• [ASSIGNMENT]:
Every record, down to the last line, must be given again exactly.

[Opening ENTRIES SHOWN section]

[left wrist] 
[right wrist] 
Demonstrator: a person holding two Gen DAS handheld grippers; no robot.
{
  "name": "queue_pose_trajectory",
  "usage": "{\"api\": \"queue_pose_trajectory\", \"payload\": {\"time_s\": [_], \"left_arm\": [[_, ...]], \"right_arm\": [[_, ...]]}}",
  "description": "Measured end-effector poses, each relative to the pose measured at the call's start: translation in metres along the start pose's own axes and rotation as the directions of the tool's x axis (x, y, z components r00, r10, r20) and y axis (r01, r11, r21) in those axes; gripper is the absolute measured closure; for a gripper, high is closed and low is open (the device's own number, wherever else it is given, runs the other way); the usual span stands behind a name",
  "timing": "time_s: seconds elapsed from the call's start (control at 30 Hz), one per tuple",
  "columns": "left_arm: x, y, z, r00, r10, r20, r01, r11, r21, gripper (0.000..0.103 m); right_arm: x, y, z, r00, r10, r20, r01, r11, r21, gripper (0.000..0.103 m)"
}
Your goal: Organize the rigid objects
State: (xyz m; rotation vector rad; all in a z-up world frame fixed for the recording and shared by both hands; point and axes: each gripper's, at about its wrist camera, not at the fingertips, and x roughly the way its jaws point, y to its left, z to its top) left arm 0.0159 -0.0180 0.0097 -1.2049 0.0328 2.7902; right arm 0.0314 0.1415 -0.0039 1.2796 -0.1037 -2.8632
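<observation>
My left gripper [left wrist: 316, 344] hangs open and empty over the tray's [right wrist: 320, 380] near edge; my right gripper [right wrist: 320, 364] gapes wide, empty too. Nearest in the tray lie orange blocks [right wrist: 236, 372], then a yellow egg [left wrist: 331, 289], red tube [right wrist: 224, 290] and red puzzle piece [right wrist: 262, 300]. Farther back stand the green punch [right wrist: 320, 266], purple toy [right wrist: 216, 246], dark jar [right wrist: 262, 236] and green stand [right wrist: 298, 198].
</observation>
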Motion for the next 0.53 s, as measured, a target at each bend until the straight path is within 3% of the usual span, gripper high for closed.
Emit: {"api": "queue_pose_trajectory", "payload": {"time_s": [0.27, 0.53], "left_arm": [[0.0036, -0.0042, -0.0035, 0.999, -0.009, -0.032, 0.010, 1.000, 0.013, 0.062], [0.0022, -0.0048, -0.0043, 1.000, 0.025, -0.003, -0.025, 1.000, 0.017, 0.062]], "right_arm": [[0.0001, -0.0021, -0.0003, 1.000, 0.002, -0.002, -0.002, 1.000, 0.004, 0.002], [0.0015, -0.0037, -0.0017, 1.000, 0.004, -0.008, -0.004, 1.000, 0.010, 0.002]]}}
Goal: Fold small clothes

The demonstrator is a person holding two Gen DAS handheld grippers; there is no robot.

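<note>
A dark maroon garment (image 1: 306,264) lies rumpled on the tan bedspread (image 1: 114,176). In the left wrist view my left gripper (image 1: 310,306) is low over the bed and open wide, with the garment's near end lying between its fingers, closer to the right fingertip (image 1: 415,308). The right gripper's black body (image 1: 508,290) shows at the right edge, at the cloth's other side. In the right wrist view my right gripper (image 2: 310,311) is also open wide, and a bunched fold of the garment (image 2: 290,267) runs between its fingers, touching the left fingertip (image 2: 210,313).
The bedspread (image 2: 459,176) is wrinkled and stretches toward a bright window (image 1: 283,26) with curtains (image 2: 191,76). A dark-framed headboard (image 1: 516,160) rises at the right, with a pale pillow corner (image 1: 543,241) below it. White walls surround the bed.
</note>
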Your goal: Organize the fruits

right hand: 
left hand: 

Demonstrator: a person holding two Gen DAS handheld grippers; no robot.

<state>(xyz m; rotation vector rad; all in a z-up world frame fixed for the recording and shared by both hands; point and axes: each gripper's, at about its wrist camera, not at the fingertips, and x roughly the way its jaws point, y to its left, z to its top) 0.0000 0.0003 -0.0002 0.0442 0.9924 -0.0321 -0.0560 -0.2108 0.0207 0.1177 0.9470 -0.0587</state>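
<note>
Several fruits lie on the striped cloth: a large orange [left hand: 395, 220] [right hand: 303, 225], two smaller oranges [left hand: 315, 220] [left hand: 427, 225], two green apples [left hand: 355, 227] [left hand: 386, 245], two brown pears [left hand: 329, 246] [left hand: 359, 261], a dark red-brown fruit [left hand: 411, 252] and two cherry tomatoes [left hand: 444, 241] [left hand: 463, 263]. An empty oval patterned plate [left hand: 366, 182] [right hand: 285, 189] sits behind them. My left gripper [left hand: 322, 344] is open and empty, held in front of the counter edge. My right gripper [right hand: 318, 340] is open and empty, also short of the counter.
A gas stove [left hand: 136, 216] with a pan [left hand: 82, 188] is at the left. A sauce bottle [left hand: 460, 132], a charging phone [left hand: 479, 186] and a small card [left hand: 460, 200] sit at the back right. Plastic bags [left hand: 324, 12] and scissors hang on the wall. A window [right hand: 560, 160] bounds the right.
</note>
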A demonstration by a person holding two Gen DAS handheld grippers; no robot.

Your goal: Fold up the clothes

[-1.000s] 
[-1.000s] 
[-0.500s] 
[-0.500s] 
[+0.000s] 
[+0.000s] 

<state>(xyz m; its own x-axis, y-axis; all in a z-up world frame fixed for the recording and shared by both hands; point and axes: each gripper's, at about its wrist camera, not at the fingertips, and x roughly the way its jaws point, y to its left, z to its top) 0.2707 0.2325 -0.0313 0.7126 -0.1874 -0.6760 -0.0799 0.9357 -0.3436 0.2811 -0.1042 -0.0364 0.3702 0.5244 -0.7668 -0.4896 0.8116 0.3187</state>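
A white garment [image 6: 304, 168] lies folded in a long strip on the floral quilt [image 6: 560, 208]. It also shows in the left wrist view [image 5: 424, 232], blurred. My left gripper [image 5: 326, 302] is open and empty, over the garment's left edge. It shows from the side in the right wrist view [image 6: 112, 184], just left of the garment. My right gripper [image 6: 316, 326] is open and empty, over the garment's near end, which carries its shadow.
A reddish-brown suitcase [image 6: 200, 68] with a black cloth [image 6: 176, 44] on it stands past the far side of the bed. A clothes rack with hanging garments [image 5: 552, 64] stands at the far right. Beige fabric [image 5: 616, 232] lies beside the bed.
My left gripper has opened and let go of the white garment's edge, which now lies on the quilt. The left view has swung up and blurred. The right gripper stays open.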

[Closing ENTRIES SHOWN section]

• [TASK SOLUTION]:
[left wrist] 
[right wrist] 
Demonstrator: a person holding two Gen DAS handheld grippers; no robot.
{
  "name": "queue_pose_trajectory",
  "usage": "{\"api\": \"queue_pose_trajectory\", \"payload\": {\"time_s\": [_], \"left_arm\": [[_, ...]], \"right_arm\": [[_, ...]]}}",
  "description": "Measured end-effector poses, each relative to the pose measured at the call's start: translation in metres along the start pose's own axes and rotation as the directions of the tool's x axis (x, y, z components r00, r10, r20) and y axis (r01, r11, r21) in those axes; gripper is the absolute measured closure; for a gripper, high is closed and low is open (the device's own number, wherever else it is given, runs the other way); the usual span stands behind a name",
  "timing": "time_s: seconds elapsed from the call's start (control at 30 Hz), one per tuple",
  "columns": "left_arm: x, y, z, r00, r10, r20, r01, r11, r21, gripper (0.000..0.103 m); right_arm: x, y, z, r00, r10, r20, r01, r11, r21, gripper (0.000..0.103 m)"
}
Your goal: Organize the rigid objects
State: (xyz m; rotation vector rad; all in a z-up world frame fixed for the recording and shared by both hands; point and axes: each gripper's, at about its wrist camera, not at the fingertips, and x roughly the way its jaws point, y to its left, z to its top) left arm 0.0159 -0.0180 0.0097 -1.2049 0.0328 2.7902; right arm 0.0314 0.1415 -0.0039 1.2796 -0.1037 -2.8632
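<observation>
My left gripper [left wrist: 316, 344] hangs open and empty over the tray's [right wrist: 320, 380] near edge; my right gripper [right wrist: 320, 364] gapes wide, empty too. Nearest in the tray lie orange blocks [right wrist: 236, 372], then a yellow egg [left wrist: 331, 289], red tube [right wrist: 224, 290] and red puzzle piece [right wrist: 262, 300]. Farther back stand the green punch [right wrist: 320, 266], purple toy [right wrist: 216, 246], dark jar [right wrist: 262, 236] and green stand [right wrist: 298, 198].
</observation>
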Motion for the next 0.53 s, as measured, a target at each bend until the straight path is within 3% of the usual span, gripper high for closed.
Emit: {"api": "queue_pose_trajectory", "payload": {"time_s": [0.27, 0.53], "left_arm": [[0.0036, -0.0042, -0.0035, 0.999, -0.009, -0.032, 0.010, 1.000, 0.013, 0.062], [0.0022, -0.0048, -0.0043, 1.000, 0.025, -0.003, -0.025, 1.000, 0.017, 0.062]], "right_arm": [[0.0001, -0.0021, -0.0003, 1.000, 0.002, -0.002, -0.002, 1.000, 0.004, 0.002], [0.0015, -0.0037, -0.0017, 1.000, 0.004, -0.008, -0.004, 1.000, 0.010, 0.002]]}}
Goal: Fold small clothes

The demonstrator is a person holding two Gen DAS handheld grippers; there is no robot.

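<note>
A dark maroon garment (image 1: 306,264) lies rumpled on the tan bedspread (image 1: 114,176). In the left wrist view my left gripper (image 1: 310,306) is low over the bed and open wide, with the garment's near end lying between its fingers, closer to the right fingertip (image 1: 415,308). The right gripper's black body (image 1: 508,290) shows at the right edge, at the cloth's other side. In the right wrist view my right gripper (image 2: 310,311) is also open wide, and a bunched fold of the garment (image 2: 290,267) runs between its fingers, touching the left fingertip (image 2: 210,313).
The bedspread (image 2: 459,176) is wrinkled and stretches toward a bright window (image 1: 283,26) with curtains (image 2: 191,76). A dark-framed headboard (image 1: 516,160) rises at the right, with a pale pillow corner (image 1: 543,241) below it. White walls surround the bed.
</note>
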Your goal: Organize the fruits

right hand: 
left hand: 

Demonstrator: a person holding two Gen DAS handheld grippers; no robot.

<state>(xyz m; rotation vector rad; all in a z-up world frame fixed for the recording and shared by both hands; point and axes: each gripper's, at about its wrist camera, not at the fingertips, and x roughly the way its jaws point, y to its left, z to its top) 0.0000 0.0003 -0.0002 0.0442 0.9924 -0.0321 -0.0560 -0.2108 0.0207 0.1177 0.9470 -0.0587</state>
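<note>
Several fruits lie on the striped cloth: a large orange [left hand: 395, 220] [right hand: 303, 225], two smaller oranges [left hand: 315, 220] [left hand: 427, 225], two green apples [left hand: 355, 227] [left hand: 386, 245], two brown pears [left hand: 329, 246] [left hand: 359, 261], a dark red-brown fruit [left hand: 411, 252] and two cherry tomatoes [left hand: 444, 241] [left hand: 463, 263]. An empty oval patterned plate [left hand: 366, 182] [right hand: 285, 189] sits behind them. My left gripper [left hand: 322, 344] is open and empty, held in front of the counter edge. My right gripper [right hand: 318, 340] is open and empty, also short of the counter.
A gas stove [left hand: 136, 216] with a pan [left hand: 82, 188] is at the left. A sauce bottle [left hand: 460, 132], a charging phone [left hand: 479, 186] and a small card [left hand: 460, 200] sit at the back right. Plastic bags [left hand: 324, 12] and scissors hang on the wall. A window [right hand: 560, 160] bounds the right.
</note>
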A demonstration by a person holding two Gen DAS handheld grippers; no robot.

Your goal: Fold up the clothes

[-1.000s] 
[-1.000s] 
[-0.500s] 
[-0.500s] 
[+0.000s] 
[+0.000s] 

<state>(xyz m; its own x-axis, y-axis; all in a z-up world frame fixed for the recording and shared by both hands; point and axes: each gripper's, at about its wrist camera, not at the fingertips, and x roughly the way its jaws point, y to its left, z to its top) 0.2707 0.2325 -0.0313 0.7126 -0.1874 -0.6760 -0.0799 0.9357 -0.3436 0.2811 -0.1042 -0.0364 0.3702 0.5244 -0.7668 -0.4896 0.8116 0.3187</state>
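A white garment [image 6: 304, 168] lies folded in a long strip on the floral quilt [image 6: 560, 208]. It also shows in the left wrist view [image 5: 424, 232], blurred. My left gripper [image 5: 326, 302] is open and empty, over the garment's left edge. It shows from the side in the right wrist view [image 6: 112, 184], just left of the garment. My right gripper [image 6: 316, 326] is open and empty, over the garment's near end, which carries its shadow.
A reddish-brown suitcase [image 6: 200, 68] with a black cloth [image 6: 176, 44] on it stands past the far side of the bed. A clothes rack with hanging garments [image 5: 552, 64] stands at the far right. Beige fabric [image 5: 616, 232] lies beside the bed.
My left gripper has opened and let go of the white garment's edge, which now lies on the quilt. The left view has swung up and blurred. The right gripper stays open.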

The work on this exercise is complete.